Task objective:
Each record must be reproduced exactly as it is shown.

*** Information supplied

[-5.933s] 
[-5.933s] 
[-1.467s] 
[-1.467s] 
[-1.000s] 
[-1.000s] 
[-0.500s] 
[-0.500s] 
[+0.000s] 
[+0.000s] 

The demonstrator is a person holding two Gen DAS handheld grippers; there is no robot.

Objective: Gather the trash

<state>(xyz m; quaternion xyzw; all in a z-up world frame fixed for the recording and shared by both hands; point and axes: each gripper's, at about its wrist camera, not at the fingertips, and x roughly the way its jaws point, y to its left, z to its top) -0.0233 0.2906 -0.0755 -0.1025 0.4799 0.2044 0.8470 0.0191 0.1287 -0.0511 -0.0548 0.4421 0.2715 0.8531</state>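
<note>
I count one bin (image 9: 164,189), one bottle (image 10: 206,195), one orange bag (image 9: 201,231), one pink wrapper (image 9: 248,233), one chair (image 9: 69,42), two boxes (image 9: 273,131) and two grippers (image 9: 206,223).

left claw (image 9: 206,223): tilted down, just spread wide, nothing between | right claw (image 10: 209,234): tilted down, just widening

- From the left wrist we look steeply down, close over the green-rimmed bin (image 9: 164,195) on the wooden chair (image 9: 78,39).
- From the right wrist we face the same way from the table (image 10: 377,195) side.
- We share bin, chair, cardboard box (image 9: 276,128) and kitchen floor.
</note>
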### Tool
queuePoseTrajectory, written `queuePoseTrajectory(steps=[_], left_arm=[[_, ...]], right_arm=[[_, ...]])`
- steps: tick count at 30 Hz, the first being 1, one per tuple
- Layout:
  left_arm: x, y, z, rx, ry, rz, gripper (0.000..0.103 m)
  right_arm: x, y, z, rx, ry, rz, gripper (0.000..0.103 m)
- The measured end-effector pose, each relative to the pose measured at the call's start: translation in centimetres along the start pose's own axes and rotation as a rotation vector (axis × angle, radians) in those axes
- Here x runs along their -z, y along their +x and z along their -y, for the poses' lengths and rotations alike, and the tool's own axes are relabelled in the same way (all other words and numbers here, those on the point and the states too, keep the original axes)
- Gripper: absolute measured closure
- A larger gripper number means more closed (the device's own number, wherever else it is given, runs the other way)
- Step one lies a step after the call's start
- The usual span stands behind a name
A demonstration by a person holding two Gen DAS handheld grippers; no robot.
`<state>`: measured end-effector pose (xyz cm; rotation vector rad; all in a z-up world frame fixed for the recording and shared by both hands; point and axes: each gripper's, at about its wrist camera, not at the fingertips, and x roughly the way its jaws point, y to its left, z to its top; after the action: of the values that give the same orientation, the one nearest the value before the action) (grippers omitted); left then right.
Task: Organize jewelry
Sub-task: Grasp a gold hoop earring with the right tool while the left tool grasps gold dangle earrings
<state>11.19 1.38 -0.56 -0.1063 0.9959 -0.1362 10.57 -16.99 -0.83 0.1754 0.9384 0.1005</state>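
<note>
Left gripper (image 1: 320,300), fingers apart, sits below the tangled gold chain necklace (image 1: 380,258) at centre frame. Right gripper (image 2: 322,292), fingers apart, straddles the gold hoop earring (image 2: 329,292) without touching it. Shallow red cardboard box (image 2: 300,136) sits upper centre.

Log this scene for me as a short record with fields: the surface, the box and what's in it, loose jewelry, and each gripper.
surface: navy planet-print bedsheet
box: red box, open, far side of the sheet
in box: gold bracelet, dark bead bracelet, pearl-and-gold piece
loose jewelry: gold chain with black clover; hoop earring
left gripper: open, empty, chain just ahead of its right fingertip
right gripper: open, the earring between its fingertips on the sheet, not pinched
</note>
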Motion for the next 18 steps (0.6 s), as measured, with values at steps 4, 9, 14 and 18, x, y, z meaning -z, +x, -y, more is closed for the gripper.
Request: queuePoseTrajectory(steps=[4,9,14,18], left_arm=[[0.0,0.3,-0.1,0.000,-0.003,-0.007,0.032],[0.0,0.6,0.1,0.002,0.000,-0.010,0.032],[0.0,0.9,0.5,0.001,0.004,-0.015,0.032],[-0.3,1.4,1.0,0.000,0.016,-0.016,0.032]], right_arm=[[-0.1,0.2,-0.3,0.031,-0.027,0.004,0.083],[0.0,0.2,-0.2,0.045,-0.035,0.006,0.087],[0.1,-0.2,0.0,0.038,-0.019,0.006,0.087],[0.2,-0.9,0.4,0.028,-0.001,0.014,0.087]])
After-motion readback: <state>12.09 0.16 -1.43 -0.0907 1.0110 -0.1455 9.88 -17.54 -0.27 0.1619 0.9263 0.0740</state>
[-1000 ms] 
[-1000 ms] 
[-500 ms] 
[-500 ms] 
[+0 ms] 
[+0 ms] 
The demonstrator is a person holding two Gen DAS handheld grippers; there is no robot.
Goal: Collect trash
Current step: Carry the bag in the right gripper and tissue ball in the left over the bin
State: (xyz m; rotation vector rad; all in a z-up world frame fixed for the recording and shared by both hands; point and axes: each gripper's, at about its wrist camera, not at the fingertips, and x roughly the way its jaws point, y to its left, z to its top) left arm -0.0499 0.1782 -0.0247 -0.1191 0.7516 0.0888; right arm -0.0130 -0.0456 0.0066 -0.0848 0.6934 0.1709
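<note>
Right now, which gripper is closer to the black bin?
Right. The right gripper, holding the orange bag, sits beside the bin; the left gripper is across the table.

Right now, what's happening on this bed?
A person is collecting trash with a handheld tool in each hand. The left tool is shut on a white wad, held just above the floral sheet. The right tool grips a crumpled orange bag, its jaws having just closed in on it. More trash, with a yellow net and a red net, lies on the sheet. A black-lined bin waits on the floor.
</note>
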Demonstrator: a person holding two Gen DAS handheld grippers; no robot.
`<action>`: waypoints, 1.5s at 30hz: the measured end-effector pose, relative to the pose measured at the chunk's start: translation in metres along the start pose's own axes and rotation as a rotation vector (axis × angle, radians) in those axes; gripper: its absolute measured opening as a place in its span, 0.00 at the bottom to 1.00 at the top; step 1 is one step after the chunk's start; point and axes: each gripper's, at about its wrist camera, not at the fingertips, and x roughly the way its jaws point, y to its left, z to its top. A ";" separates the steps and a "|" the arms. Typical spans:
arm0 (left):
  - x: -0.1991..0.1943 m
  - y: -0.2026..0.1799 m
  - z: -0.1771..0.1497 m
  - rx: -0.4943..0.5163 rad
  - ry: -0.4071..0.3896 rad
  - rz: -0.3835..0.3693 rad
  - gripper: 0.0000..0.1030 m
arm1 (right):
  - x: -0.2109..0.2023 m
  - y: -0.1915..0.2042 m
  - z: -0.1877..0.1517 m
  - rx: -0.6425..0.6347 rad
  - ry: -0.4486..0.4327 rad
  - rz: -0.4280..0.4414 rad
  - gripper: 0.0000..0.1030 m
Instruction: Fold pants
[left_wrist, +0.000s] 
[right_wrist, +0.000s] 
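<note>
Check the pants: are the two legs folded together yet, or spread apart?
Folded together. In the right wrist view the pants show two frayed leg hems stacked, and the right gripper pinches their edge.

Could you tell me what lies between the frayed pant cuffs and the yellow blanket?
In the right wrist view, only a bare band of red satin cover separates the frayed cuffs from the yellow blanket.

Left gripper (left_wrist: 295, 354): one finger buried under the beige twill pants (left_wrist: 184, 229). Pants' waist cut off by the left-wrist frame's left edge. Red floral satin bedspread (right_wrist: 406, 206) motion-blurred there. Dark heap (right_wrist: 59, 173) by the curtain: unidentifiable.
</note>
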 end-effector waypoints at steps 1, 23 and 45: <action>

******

Answer to the problem:
[-5.933s] 
[-5.933s] 
[-1.467s] 
[-1.467s] 
[-1.000s] 
[-1.000s] 
[-0.500s] 
[-0.500s] 
[+0.000s] 
[+0.000s] 

The demonstrator is a person holding two Gen DAS handheld grippers; there is no robot.

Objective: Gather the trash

<state>(xyz m; quaternion xyzw; all in a z-up world frame fixed for the recording and shared by both hands; point and axes: each gripper's, at about its wrist camera, not at the fingertips, and x roughly the way its jaws point, y to its left, z to its top) -0.0233 0.2906 -0.0755 -0.1025 0.4799 0.2044 0.8470 0.0191 0.1287 -0.0511 -0.0548 0.4421 0.2715 0.8531</state>
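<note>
I count one bin (image 9: 164,189), one bottle (image 10: 206,195), one orange bag (image 9: 201,231), one pink wrapper (image 9: 248,233), one chair (image 9: 69,42), two boxes (image 9: 273,131) and two grippers (image 9: 206,223).

left claw (image 9: 206,223): tilted down, just spread wide, nothing between | right claw (image 10: 209,234): tilted down, just widening

- From the left wrist we look steeply down, close over the green-rimmed bin (image 9: 164,195) on the wooden chair (image 9: 78,39).
- From the right wrist we face the same way from the table (image 10: 377,195) side.
- We share bin, chair, cardboard box (image 9: 276,128) and kitchen floor.
</note>
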### Tool
queuePoseTrajectory, written `queuePoseTrajectory(steps=[_], left_arm=[[_, ...]], right_arm=[[_, ...]])`
- steps: tick count at 30 Hz, the first being 1, one per tuple
- Layout:
  left_arm: x, y, z, rx, ry, rz, gripper (0.000..0.103 m)
  right_arm: x, y, z, rx, ry, rz, gripper (0.000..0.103 m)
- The measured end-effector pose, each relative to the pose measured at the call's start: translation in centimetres along the start pose's own axes and rotation as a rotation vector (axis × angle, radians) in those axes
- Here x runs along their -z, y along their +x and z along their -y, for the poses' lengths and rotations alike, and the tool's own axes are relabelled in the same way (all other words and numbers here, those on the point and the states too, keep the original axes)
- Gripper: absolute measured closure
- A larger gripper number means more closed (the device's own number, wherever else it is given, runs the other way)
- Step one lies a step after the call's start
- The usual span stands behind a name
A demonstration by a person holding two Gen DAS handheld grippers; no robot.
`<state>`: measured end-effector pose (xyz cm; rotation vector rad; all in a z-up world frame fixed for the recording and shared by both hands; point and axes: each gripper's, at about its wrist camera, not at the fingertips, and x roughly the way its jaws point, y to its left, z to its top; after the action: of the values that give the same orientation, the one nearest the value before the action) (grippers omitted); left then right.
Task: Organize jewelry
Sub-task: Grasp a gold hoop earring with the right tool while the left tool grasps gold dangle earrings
<state>11.19 1.38 -0.56 -0.1063 0.9959 -0.1362 10.57 -16.99 -0.83 0.1754 0.9384 0.1005</state>
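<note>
Left gripper (image 1: 320,300), fingers apart, sits below the tangled gold chain necklace (image 1: 380,258) at centre frame. Right gripper (image 2: 322,292), fingers apart, straddles the gold hoop earring (image 2: 329,292) without touching it. Shallow red cardboard box (image 2: 300,136) sits upper centre.

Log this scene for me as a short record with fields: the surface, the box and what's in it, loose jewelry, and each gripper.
surface: navy planet-print bedsheet
box: red box, open, far side of the sheet
in box: gold bracelet, dark bead bracelet, pearl-and-gold piece
loose jewelry: gold chain with black clover; hoop earring
left gripper: open, empty, chain just ahead of its right fingertip
right gripper: open, the earring between its fingertips on the sheet, not pinched
</note>
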Motion for the next 18 steps (0.6 s), as measured, with values at steps 4, 9, 14 and 18, x, y, z meaning -z, +x, -y, more is closed for the gripper.
Request: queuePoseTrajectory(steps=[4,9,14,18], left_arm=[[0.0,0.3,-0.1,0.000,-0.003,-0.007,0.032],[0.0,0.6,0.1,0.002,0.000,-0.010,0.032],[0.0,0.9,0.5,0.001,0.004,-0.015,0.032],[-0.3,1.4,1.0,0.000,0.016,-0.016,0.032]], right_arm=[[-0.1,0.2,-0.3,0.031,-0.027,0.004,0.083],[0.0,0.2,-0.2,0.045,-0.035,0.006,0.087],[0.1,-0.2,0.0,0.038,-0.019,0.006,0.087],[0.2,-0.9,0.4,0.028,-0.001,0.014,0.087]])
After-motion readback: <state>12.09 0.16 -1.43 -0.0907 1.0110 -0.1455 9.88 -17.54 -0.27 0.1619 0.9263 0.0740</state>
[-1000 ms] 
[-1000 ms] 
[-500 ms] 
[-500 ms] 
[+0 ms] 
[+0 ms] 
The demonstrator is a person holding two Gen DAS handheld grippers; there is no robot.
Goal: Collect trash
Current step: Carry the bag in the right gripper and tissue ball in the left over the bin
State: (xyz m; rotation vector rad; all in a z-up world frame fixed for the recording and shared by both hands; point and axes: each gripper's, at about its wrist camera, not at the fingertips, and x roughly the way its jaws point, y to its left, z to its top) left arm -0.0499 0.1782 -0.0247 -0.1191 0.7516 0.0888; right arm -0.0130 -0.0456 0.0066 -0.0848 0.6934 0.1709
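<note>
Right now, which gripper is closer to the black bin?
Right. The right gripper, holding the orange bag, sits beside the bin; the left gripper is across the table.

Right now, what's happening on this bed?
A person is collecting trash with a handheld tool in each hand. The left tool is shut on a white wad, held just above the floral sheet. The right tool grips a crumpled orange bag, its jaws having just closed in on it. More trash, with a yellow net and a red net, lies on the sheet. A black-lined bin waits on the floor.
</note>
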Demonstrator: a person holding two Gen DAS handheld grippers; no robot.
`<action>`: waypoints, 1.5s at 30hz: the measured end-effector pose, relative to the pose measured at the chunk's start: translation in metres along the start pose's own axes and rotation as a rotation vector (axis × angle, radians) in those axes; gripper: its absolute measured opening as a place in its span, 0.00 at the bottom to 1.00 at the top; step 1 is one step after the chunk's start; point and axes: each gripper's, at about its wrist camera, not at the fingertips, and x roughly the way its jaws point, y to its left, z to its top. A ";" separates the steps and a "|" the arms. Typical spans:
arm0 (left):
  - x: -0.1991..0.1943 m
  - y: -0.2026..0.1799 m
  - z: -0.1771..0.1497 m
  - rx: -0.4943..0.5163 rad
  - ry: -0.4071..0.3896 rad
  - rz: -0.3835..0.3693 rad
  - gripper: 0.0000..0.1030 m
arm1 (right):
  - x: -0.2109..0.2023 m
  - y: -0.1915..0.2042 m
  - z: -0.1877..0.1517 m
  - rx: -0.6425..0.6347 rad
  - ry: -0.4486..0.4327 rad
  - rz: -0.4280..0.4414 rad
  - gripper: 0.0000..0.1030 m
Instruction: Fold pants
[left_wrist, +0.000s] 
[right_wrist, +0.000s] 
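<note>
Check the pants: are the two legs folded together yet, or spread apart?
Folded together. In the right wrist view the pants show two frayed leg hems stacked, and the right gripper pinches their edge.

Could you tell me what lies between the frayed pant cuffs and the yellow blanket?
In the right wrist view, only a bare band of red satin cover separates the frayed cuffs from the yellow blanket.

Left gripper (left_wrist: 295, 354): one finger buried under the beige twill pants (left_wrist: 184, 229). Pants' waist cut off by the left-wrist frame's left edge. Red floral satin bedspread (right_wrist: 406, 206) motion-blurred there. Dark heap (right_wrist: 59, 173) by the curtain: unidentifiable.
</note>
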 end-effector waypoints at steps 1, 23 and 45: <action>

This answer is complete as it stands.